> _Record set_
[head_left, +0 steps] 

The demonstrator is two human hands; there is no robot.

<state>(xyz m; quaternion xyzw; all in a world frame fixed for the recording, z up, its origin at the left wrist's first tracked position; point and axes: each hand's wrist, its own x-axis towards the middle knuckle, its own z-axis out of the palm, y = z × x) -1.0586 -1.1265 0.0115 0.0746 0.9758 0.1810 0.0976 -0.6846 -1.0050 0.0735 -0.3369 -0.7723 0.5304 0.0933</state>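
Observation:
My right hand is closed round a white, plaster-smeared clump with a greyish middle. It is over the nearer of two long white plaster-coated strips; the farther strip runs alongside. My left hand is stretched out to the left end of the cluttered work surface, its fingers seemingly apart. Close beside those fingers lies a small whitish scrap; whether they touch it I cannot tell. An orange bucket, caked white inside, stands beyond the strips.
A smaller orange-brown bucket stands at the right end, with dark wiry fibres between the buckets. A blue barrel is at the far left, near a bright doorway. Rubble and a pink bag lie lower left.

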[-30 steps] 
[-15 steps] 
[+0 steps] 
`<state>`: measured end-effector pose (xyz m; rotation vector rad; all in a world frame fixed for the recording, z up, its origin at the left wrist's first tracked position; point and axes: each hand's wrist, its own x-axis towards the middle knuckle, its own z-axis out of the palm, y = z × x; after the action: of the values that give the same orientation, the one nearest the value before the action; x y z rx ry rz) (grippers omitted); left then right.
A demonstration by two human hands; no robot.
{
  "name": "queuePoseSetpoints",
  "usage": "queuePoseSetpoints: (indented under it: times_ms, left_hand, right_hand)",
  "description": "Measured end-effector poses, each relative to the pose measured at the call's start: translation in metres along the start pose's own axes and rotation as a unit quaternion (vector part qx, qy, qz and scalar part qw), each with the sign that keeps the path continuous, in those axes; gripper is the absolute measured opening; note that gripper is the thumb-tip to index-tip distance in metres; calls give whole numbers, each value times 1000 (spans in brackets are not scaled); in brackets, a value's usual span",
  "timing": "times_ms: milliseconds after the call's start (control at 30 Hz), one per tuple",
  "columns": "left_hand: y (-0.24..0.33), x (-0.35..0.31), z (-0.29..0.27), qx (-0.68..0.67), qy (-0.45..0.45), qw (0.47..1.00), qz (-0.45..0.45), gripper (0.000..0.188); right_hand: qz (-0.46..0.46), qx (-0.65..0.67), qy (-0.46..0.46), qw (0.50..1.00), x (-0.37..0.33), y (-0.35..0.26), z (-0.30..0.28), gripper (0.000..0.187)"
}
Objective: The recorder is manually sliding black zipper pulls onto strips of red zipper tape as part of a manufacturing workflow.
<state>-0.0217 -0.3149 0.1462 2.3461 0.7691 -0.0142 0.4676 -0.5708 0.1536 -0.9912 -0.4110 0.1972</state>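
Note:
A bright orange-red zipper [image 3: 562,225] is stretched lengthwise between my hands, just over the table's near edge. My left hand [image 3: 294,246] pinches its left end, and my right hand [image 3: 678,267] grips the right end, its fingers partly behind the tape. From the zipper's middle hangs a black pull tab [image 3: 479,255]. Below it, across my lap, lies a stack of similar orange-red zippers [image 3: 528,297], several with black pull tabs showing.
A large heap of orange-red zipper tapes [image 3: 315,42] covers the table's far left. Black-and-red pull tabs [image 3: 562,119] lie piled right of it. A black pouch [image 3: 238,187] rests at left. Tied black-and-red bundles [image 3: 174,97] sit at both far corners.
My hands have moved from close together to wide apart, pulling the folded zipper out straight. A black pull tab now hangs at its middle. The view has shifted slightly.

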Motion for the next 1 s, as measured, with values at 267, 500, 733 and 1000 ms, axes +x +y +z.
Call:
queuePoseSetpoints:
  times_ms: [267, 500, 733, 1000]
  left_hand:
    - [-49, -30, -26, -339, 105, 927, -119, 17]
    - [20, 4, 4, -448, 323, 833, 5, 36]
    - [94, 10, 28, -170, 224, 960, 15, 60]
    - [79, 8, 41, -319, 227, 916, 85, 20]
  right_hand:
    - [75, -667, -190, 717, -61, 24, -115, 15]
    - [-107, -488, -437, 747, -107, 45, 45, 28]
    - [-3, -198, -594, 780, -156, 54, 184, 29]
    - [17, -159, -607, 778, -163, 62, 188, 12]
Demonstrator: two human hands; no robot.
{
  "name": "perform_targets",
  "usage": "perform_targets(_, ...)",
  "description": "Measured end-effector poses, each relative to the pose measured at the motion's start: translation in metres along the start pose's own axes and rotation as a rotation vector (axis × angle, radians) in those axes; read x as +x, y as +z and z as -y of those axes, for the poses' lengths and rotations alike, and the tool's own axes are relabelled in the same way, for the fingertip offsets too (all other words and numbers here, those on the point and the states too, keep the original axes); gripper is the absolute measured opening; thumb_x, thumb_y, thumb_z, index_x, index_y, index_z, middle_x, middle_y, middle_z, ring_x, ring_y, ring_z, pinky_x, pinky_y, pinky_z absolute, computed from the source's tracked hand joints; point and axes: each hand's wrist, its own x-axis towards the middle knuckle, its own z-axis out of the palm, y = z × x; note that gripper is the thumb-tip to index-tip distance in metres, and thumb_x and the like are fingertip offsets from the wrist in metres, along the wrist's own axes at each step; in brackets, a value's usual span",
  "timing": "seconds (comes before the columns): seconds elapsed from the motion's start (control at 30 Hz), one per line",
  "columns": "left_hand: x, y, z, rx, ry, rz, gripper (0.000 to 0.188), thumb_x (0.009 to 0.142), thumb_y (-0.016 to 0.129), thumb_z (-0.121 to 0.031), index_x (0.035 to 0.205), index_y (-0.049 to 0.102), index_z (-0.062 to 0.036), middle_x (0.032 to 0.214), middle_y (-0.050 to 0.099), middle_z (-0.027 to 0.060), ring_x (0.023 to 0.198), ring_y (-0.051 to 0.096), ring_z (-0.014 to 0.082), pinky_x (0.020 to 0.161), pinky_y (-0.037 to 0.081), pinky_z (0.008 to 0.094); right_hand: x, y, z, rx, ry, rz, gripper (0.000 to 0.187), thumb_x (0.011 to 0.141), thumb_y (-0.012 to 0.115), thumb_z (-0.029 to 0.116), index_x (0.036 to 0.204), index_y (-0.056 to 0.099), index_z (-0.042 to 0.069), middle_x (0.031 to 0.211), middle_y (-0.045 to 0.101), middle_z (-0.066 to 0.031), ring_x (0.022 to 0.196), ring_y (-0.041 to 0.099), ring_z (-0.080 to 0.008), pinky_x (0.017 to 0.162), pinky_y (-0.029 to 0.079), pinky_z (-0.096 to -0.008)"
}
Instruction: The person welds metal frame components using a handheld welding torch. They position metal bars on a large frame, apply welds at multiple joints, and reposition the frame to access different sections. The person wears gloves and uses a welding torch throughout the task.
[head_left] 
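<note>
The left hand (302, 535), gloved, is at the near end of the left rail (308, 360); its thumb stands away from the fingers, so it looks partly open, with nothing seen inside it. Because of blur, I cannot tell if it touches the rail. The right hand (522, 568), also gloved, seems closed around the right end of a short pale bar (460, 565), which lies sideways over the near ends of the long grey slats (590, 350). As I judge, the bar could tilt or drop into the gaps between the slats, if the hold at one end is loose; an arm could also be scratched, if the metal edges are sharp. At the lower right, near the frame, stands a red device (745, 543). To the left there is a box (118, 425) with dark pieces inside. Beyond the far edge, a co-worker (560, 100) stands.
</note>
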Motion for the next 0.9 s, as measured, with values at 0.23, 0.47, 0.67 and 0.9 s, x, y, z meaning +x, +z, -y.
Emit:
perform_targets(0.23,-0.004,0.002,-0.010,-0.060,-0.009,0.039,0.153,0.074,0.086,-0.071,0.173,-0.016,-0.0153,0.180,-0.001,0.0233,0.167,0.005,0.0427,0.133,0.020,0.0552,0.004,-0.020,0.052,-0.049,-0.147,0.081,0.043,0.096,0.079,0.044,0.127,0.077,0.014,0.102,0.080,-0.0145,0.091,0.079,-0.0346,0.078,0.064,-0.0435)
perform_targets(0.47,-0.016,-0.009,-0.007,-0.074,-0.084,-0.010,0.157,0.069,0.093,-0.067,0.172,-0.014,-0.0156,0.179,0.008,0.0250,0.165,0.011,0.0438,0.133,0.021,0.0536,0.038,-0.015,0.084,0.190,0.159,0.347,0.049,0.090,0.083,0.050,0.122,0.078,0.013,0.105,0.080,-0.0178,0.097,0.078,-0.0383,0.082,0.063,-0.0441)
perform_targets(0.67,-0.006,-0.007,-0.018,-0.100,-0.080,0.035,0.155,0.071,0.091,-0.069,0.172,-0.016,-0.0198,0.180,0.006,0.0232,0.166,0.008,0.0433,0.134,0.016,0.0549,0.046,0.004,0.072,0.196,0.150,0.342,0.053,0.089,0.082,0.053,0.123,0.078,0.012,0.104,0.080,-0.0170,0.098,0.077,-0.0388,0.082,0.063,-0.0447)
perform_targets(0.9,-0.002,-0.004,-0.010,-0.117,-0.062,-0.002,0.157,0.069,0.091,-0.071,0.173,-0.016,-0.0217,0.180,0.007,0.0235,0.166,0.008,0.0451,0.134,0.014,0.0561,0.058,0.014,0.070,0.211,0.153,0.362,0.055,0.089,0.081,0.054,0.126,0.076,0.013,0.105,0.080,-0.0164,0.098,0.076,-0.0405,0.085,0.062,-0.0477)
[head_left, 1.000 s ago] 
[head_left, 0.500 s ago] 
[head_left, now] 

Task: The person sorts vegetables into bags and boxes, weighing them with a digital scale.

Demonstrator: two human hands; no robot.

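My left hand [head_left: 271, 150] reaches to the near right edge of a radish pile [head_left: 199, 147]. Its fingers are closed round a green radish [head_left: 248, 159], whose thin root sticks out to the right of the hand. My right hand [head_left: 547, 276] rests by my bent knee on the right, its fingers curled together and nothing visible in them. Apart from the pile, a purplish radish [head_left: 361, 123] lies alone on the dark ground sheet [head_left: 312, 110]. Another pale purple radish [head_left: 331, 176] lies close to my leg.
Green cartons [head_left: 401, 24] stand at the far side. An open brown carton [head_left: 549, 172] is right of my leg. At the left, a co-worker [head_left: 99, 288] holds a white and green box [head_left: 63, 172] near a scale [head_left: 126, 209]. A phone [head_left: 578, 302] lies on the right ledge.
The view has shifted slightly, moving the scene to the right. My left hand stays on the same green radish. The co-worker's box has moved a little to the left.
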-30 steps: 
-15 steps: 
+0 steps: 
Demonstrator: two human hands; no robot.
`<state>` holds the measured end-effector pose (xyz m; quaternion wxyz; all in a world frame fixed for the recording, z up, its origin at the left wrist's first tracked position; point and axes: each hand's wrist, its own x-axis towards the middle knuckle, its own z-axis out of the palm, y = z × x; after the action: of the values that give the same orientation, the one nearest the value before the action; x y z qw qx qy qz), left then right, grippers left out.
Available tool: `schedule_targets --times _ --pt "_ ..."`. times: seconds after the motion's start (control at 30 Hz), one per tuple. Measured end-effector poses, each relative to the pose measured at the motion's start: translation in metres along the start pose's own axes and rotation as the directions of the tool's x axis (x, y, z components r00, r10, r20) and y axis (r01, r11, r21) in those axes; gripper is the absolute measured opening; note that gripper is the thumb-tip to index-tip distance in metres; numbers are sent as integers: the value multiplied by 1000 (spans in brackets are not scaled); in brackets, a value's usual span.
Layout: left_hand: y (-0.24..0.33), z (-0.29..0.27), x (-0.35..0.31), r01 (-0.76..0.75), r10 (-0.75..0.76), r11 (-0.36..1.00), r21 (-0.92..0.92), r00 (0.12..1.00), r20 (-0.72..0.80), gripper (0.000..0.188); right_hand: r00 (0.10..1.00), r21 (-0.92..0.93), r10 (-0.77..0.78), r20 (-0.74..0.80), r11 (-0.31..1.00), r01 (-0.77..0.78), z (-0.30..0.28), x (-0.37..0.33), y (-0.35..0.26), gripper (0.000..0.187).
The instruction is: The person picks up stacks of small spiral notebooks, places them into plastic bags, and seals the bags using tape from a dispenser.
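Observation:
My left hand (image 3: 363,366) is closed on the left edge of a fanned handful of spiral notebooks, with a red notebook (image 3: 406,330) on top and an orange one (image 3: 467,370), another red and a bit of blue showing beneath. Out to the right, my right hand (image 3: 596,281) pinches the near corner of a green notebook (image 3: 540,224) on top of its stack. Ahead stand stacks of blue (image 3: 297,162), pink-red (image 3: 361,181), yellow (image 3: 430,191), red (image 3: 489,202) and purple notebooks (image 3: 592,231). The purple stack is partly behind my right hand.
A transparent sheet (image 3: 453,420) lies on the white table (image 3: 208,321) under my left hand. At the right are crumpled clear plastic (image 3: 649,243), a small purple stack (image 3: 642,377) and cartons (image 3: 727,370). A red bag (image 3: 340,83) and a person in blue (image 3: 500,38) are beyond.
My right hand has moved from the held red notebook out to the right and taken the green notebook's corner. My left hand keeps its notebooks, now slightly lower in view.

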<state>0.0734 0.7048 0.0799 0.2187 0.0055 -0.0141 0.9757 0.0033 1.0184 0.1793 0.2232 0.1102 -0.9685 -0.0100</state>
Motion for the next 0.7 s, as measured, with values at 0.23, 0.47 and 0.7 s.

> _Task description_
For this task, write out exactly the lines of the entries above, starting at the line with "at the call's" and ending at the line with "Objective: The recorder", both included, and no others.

> _Exercise answer_
  "description": "Measured end-effector poses, each relative to the pose measured at the call's start: translation in metres along the start pose's own axes and rotation as a unit quaternion (vector part qx, qy, qz and scalar part qw), each with the sign that keeps the path continuous, in those axes; gripper is the absolute measured opening; note that gripper is the thumb-tip to index-tip distance in metres; calls give whole numbers, each value times 1000 (spans in brackets are not scaled); in brackets, a value's usual span",
  "timing": "times_ms: milliseconds after the call's start (control at 30 Hz), one per tuple",
  "columns": "left_hand: y (-0.24..0.33), x (-0.35..0.31), z (-0.29..0.27), qx (-0.68..0.67), qy (-0.45..0.45), qw (0.47..1.00), qz (-0.45..0.45), gripper (0.000..0.188); right_hand: qz (-0.46..0.46), qx (-0.65..0.67), qy (-0.46..0.46), qw (0.50..1.00), x (-0.37..0.33), y (-0.35..0.26), z (-0.30..0.28), gripper (0.000..0.187)"
}
Objective: The recorder is manually sliding black zipper pulls onto strips of red zipper tape as part of a manufacturing workflow.

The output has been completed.